Domain adaptation is, roughly, the following problem: given labeled data drawn from one or more source domains, and either (a) a little labeled data drawn from a target domain or (b) a lot of unlabeled data drawn from a target domain; do the following. Produce a classifier (say) that has low expected loss on new data drawn from the target domain. (For clarity: we typically assume that it is the data distribution that changes between domains, not the task; that would be standard multi-task learning.)
Obviously I think this is an fun problem (I publish on it, and blog about it reasonably frequently). It's fun to me because it both seems important and is also relatively unsolved (though certainly lots of partial solutions exist).
One thing I've been wondering recently, and I realize as I write this that the concept is as yet a bit unformed in my head, is whether the precise formulation I wrote in the first paragraph is the best one to solve. In particular, I can imagine many ways to tweak it:
- Perhaps we don't want just a classifier that will do well on the "target" domain, but will really do well on any of the source domains as well.
- Continuing (1), perhaps when we get a test point, we don't know which of the domains we've trained on it comes from.
- Continuing (2), perhaps it might not even come from one of the domains we've seen before!
- Perhaps at training time, we just have a bunch of data that's not neatly packed into "domains." Maybe one data set really comprises five different domains (think: Brown, if it weren't labeled by the source) or maybe two data sets that claim to be different domains really aren't.
- Continuing (4), perhaps the notion of "domain" is too ill-defined to be thought of as a discrete entity and should really be more continuous.
Here's one possible client: Google (or Yahoo or MSN or whatever). Anyone who has a copy of the web lying around and wants to do some non-trivial NLP on it. In this case, the test data really comes from a wide variety of different domains (which may or may not be discrete) and they want something that "just works." It seems like for this client, we must be at (2) or (3) and not (1). There may be some hints as to the domain (eg., if the URL starts with "cnn.com" then maybe--though not necessarily--it will be news; it could also be a classified ad). The reason why I'm not sure of (2) vs (3) is that if you're in the "some labeled target data" setting of domain adaptation, you're almost certainly in (3); if you're in the "lots of unlabeled target data" setting, then you may still be in (2) because you could presumably use the web as your "lots of unlabeled target data." (This is a bit more like transduction that induction.) However, in this case, you are now also definitely in (4) because no one is going to sit around and label all of the web as to what "domain" it is in. However, if you're in the (3) setting, I've no clue what your classifier should do when it gets a test example from a domain that (it thinks) it hasn't seen before!

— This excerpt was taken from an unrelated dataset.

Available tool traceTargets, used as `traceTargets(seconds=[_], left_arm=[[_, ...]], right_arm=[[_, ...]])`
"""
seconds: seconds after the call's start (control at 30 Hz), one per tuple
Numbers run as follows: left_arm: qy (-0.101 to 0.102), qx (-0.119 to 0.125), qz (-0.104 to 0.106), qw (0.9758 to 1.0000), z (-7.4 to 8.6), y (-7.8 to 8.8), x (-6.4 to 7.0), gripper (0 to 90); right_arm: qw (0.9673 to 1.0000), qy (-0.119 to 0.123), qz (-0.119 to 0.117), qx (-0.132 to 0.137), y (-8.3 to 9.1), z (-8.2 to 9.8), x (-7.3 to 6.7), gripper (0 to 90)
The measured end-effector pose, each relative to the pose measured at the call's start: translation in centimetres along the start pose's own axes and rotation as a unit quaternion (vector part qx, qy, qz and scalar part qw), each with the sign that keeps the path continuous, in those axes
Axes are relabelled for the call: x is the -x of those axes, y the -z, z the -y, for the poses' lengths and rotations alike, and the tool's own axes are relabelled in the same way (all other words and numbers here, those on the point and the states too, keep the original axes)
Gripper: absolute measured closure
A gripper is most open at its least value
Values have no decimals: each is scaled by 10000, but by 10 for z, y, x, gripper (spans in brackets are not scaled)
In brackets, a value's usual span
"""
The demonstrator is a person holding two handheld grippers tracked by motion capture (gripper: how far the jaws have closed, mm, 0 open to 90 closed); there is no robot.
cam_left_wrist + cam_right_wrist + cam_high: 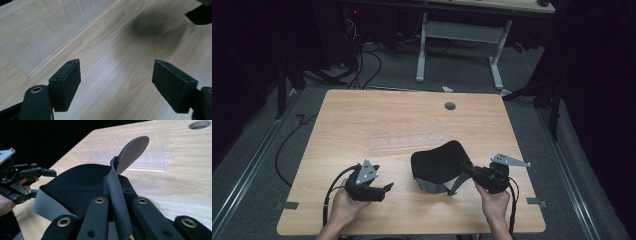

(4) and (5) are a bit more subtle, primarily because they tend to deal with what you believe about your data, rather than who your client really is. For instance, if you look at the WSJ section of the Treebank, it is tempting to think of this as a single domain. However, there are markedly different types of documents in there. Some are "news." Some are lists of stock prices and their recent changes. One thing I tried in the Frustratingly Easy paper but that didn't work is the following. Take the WSJ section of the Treebank and run document clustering on it (using bag of words). Treat each of these clusters as a separate domain and then do adaptation. This introduces the "when I get a test example I have to classify it into a domain" issue. At the end of the day, I couldn't get this to work. (Perhaps BOW is the wrong clustering representation? Perhaps a flat clustering is a bad idea?)
Which brings us to the final question (5): what really is a domain? One alternative way to ask this is: give data partitioned into two bags, are these two bags drawn from the same underlying distribution. Lots of people (especially in theory and databases, though also in stats/ML) have proposed solutions for answering this question. However, it's never going to be possible to give a real "yes/no" answer, so now you're left with a "degree of relatedness." Furthermore, if you're just handed a gigabyte of data, you're not going to want to try ever possible split into subdomains. One could try some tree-structured representation, which seems kind of reasonable to me (perhaps I'm just brainwashed because I've been doing too much tree stuff recently).